Load Packages

pacman::p_load(sjPlot, predictshine, ggeffects, rio, dplyr, ggplot2, DT, sjlabelled , sjmisc , sjstats , ggeffects, tidyverse, httpuv, reshape2, corrplot,FactoMineR,  highcharter, lubridate, plotly,
              broom, stargazer, plm, GGally, CausalImpact )

## Installing package into 'C:/Users/engha/Documents/R/win-library/3.3'
## (as 'lib' is unspecified)

## Bioconductor version 3.4 (BiocInstaller 1.24.0), ?biocLite for help

## A new version of Bioconductor is available after installing the most
##   recent version of R; see http://bioconductor.org/install

Case #1: Milk Field Experiment

Retail milk prices in the US follow a peculiar pattern. Prices across milk types (Skim, 1%, 2% or Whole milk) vary depending on where you live and which store you happen to patronize. At some stores, prices are equal, or flat, across all fat content. At other stores, prices are not flat - they decrease with fat content, so that whole milk is most expensive and skim is the cheapest option.

Let’s import the data and create some new features.

data <- import("Identification.xlsx" , sheet = "Milk")

data$Income <- data$`Per Capita Income in the zipcode`
data$`Flat Pricing?` <- as.factor(data$`Flat Pricing?`)
data$Condition <- data$`Flat Pricing?`
data$Whole.Milk.Share <- data$`Share of whole milk`

datatable(data, class = "cell-border stripe", options = list(pageLength = 5))

Impact of Pricing Structure of Whole Milk Share

In markets where milk prices are equal (flat) across fat alternatives, people are much more likely to choose whole milk over lower-calorie alternatives.

fit <- lm(Whole.Milk.Share ~ Condition, data = data)

mydf <- ggpredict(fit, terms = c("Condition"))
plot(mydf)

Experiment Validity

Share of whole milk (vs.low fat options) could depend on local demographics (income in this case) and not just the pricing structure.

a <- ggplot(data, aes(x = Income, y = Whole.Milk.Share)) + geom_point() + geom_smooth()

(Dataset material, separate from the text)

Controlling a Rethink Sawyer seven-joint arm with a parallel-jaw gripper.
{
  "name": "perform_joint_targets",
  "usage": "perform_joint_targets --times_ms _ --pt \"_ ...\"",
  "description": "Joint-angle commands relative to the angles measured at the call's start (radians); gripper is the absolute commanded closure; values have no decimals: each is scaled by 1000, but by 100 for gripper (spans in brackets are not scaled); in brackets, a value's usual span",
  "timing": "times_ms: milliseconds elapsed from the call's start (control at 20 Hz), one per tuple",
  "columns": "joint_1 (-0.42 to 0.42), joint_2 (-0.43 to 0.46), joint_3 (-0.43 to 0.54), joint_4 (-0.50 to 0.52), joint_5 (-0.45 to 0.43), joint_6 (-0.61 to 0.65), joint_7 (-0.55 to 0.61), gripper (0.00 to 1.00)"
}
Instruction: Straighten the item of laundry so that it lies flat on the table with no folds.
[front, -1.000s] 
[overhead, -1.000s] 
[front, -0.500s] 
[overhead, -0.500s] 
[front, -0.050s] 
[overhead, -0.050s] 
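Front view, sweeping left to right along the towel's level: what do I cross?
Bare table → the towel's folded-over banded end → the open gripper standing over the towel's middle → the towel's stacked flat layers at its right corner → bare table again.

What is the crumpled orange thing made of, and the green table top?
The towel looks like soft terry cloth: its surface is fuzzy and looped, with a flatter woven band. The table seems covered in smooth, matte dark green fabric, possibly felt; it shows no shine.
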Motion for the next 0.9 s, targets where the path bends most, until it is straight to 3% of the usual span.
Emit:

b <- ggplot(data, aes(x = log(Income), y = Whole.Milk.Share)) + geom_point() + 
    geom_smooth()

gridExtra::grid.arrange(a, b, ncol = 2)

## `geom_smooth()` using method = 'gam'
## `geom_smooth()` using method = 'gam'

There are no significant differences in income across Flat vs. Non-flat stores.

fit <- lm(Income ~ Condition, data = data)

mydf <- ggpredict(fit, terms = c("Condition"))
plot(mydf)

Differential Impact of Pricing by Income

Shift to the lower-calorie options is particularly pronounced in lower-income neighborhoods, which is important because obesity has a disproportionate impact on lower-income groups. Here we use Quintiles of Income to capture non-linearities.

# Cut into quintiles

data$Income.Quintile <- with(data, cut(data$Income, quantile(data$Income, (0:5)/5), 
    include.lowest = TRUE))

data$Income.Quintile <- factor(data$Income.Quintile, labels = c("Low Income", 
    "Quint2", "Quint3", "Quint4", "High Income"))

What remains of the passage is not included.